Try it - Copy word for word, please, the lines of the entries below running from the one containing "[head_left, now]" to the one containing "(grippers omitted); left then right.", both ends included.

Records to use -
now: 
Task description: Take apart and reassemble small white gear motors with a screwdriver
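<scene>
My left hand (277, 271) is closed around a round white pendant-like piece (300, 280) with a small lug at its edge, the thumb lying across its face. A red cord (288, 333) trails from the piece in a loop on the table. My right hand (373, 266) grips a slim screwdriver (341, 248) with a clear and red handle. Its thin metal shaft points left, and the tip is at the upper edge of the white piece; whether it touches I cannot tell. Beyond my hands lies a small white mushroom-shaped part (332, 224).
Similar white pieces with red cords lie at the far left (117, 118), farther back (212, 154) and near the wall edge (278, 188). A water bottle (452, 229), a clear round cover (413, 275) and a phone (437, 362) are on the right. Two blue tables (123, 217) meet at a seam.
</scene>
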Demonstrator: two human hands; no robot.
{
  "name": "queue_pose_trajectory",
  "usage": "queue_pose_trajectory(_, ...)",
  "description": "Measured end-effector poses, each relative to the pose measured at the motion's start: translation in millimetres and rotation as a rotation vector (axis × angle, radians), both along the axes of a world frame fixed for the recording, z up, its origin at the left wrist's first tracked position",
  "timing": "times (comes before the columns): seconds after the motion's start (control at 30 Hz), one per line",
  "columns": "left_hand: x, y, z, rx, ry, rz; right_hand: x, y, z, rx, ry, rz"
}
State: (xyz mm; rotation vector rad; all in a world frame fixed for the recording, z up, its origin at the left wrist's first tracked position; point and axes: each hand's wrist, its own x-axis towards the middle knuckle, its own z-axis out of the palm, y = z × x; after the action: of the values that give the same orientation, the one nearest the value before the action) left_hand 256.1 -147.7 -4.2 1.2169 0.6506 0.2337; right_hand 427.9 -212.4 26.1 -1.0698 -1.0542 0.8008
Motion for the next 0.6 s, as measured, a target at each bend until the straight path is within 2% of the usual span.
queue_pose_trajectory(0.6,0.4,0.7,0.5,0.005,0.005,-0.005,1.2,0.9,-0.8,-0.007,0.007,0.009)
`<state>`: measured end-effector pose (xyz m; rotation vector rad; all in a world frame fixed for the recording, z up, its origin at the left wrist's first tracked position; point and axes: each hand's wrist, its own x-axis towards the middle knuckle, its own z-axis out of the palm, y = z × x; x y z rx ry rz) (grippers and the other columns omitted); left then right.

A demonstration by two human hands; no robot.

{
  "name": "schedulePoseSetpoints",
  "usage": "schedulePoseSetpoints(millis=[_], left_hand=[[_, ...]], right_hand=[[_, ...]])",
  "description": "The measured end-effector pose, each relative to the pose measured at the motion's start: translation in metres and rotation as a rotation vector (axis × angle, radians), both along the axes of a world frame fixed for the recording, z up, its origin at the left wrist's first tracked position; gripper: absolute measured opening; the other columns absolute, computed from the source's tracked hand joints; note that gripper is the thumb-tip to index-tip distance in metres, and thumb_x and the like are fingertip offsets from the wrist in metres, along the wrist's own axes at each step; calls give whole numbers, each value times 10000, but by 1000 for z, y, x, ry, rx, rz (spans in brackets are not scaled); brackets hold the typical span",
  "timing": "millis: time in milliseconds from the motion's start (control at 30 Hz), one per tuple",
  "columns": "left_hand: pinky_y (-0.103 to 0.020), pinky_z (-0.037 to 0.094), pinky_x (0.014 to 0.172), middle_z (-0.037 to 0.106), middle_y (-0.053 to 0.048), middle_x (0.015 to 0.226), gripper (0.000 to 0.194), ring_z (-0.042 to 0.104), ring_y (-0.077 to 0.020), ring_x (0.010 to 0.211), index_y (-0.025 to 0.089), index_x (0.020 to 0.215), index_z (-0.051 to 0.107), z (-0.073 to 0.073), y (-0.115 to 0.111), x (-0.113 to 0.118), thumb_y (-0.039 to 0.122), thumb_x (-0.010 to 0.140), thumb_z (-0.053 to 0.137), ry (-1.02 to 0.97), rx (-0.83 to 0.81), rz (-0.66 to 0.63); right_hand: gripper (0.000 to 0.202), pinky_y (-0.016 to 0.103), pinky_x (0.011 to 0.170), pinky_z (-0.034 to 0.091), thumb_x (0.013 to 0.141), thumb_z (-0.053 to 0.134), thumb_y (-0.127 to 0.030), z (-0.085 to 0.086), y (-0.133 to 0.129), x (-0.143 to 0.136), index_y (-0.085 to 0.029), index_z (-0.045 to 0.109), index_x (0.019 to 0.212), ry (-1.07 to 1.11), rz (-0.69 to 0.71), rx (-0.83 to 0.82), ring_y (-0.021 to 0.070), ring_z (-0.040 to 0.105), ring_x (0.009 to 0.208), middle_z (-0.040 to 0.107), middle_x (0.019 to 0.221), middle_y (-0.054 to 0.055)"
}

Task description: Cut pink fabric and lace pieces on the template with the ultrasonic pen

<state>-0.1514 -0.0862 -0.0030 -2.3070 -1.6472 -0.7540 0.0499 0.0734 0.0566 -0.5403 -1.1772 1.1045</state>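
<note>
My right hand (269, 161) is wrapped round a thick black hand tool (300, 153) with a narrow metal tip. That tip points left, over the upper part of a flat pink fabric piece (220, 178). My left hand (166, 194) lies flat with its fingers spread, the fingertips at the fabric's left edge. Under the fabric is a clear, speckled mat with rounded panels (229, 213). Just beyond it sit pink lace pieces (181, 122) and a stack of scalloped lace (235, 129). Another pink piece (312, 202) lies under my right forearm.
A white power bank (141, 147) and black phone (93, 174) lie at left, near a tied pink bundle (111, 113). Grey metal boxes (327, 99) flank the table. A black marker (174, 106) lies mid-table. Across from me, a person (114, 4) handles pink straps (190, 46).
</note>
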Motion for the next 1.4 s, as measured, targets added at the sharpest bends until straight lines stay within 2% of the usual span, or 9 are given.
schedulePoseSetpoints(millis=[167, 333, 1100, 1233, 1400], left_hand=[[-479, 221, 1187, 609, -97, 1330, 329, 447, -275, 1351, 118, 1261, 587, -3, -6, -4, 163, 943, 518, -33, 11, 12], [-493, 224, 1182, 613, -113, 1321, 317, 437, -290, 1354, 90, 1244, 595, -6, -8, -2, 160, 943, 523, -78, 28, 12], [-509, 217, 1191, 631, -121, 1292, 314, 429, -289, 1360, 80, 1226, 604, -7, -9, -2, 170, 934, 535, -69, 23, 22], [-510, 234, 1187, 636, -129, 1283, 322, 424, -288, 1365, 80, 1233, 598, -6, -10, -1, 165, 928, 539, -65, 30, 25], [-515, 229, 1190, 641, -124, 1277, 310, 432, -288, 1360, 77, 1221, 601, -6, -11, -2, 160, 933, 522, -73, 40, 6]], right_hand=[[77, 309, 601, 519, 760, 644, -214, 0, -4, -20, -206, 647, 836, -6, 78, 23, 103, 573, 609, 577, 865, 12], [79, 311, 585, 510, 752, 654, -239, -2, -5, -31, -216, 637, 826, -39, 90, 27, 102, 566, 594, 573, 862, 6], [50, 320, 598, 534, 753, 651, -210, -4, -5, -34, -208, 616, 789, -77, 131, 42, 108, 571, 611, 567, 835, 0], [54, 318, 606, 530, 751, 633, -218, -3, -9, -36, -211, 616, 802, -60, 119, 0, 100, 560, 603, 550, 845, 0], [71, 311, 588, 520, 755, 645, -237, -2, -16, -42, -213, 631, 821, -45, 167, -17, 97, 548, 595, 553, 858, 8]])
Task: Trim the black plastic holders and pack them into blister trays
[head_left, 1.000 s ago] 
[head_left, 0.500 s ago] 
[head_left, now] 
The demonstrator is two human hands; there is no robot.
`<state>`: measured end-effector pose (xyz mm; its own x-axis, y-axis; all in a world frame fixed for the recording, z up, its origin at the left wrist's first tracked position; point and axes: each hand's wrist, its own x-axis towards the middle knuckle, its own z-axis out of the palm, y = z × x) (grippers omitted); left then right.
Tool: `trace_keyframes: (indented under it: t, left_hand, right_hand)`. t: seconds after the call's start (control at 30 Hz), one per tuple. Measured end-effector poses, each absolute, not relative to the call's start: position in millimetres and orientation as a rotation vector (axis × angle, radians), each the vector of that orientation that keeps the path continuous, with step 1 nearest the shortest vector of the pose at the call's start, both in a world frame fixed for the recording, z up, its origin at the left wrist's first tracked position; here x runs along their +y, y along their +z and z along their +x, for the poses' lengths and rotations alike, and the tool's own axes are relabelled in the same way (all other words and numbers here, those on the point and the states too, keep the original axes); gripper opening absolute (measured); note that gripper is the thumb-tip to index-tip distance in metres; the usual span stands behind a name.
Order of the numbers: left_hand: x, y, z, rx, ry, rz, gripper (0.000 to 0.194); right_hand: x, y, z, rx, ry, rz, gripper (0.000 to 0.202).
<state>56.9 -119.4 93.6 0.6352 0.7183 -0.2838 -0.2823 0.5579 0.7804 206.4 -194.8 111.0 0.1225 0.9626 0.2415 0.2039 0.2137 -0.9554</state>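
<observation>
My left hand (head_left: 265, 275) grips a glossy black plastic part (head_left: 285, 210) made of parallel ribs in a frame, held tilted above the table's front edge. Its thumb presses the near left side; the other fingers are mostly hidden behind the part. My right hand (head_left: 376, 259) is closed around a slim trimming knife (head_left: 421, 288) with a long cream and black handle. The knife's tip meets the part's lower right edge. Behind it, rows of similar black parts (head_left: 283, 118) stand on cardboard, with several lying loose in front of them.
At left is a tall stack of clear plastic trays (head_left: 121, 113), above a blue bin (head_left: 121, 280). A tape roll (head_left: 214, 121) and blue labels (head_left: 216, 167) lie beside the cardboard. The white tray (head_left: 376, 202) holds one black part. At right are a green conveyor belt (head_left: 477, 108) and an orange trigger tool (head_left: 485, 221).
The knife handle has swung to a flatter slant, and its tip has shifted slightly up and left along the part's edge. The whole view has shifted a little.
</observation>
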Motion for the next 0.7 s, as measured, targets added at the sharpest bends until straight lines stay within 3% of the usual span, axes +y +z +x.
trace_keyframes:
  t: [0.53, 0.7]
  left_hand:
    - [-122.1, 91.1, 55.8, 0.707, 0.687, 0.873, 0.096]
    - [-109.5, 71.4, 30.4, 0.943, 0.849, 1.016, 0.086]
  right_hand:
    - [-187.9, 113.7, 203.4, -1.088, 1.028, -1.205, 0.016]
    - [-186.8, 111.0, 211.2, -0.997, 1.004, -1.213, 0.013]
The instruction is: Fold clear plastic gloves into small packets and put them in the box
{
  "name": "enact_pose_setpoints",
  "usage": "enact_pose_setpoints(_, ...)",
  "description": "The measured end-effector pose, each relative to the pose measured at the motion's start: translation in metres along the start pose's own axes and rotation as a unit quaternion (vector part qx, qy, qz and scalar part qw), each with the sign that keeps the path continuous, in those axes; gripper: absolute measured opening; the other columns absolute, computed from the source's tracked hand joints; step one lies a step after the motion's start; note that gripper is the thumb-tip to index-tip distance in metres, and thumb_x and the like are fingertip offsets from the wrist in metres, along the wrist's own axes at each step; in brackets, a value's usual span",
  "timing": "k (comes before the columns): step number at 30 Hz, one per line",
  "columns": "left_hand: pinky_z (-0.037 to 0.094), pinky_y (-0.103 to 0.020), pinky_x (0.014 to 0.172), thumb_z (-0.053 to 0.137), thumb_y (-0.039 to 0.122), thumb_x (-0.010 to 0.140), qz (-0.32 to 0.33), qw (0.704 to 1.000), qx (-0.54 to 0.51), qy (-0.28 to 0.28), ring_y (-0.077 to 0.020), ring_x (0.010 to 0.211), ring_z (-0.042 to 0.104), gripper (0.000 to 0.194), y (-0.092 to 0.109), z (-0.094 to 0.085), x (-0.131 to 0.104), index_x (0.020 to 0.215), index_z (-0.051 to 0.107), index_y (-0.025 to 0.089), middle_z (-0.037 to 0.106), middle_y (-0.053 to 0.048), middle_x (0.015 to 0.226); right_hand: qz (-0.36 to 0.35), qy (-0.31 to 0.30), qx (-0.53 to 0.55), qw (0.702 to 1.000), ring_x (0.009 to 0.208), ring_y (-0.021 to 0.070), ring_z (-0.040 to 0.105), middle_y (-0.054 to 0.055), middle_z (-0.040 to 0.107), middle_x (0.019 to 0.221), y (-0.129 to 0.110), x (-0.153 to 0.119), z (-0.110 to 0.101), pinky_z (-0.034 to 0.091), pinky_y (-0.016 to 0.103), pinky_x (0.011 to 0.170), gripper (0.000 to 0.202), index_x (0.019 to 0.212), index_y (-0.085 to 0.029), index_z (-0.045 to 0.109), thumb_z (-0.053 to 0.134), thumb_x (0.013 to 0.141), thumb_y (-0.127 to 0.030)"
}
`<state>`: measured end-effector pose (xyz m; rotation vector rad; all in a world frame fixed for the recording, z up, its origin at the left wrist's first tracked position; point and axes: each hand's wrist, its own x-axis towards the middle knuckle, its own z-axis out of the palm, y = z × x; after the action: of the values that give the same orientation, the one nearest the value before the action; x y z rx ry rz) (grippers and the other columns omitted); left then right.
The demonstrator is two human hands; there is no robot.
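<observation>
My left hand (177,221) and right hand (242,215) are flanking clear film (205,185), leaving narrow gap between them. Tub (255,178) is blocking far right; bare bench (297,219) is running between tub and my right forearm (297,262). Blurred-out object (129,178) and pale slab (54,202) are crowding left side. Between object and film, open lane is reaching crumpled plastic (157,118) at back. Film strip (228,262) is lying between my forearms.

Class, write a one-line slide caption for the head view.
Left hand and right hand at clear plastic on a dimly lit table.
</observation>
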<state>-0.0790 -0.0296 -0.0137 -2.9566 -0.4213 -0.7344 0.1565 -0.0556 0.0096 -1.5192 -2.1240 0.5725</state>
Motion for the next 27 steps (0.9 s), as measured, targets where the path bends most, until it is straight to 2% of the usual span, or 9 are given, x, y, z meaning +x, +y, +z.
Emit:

Solution -
[head_left, now] 
The demonstrator is two human hands; there is no robot.
`<state>`: measured end-effector pose (xyz mm; its own x-axis, y-axis; all in a world frame fixed for the recording, z up, its origin at the left wrist's first tracked position; point and axes: each hand's wrist, its own x-axis towards the middle knuckle, its own z-axis out of the palm, y = z × x) (grippers omitted); left then right.

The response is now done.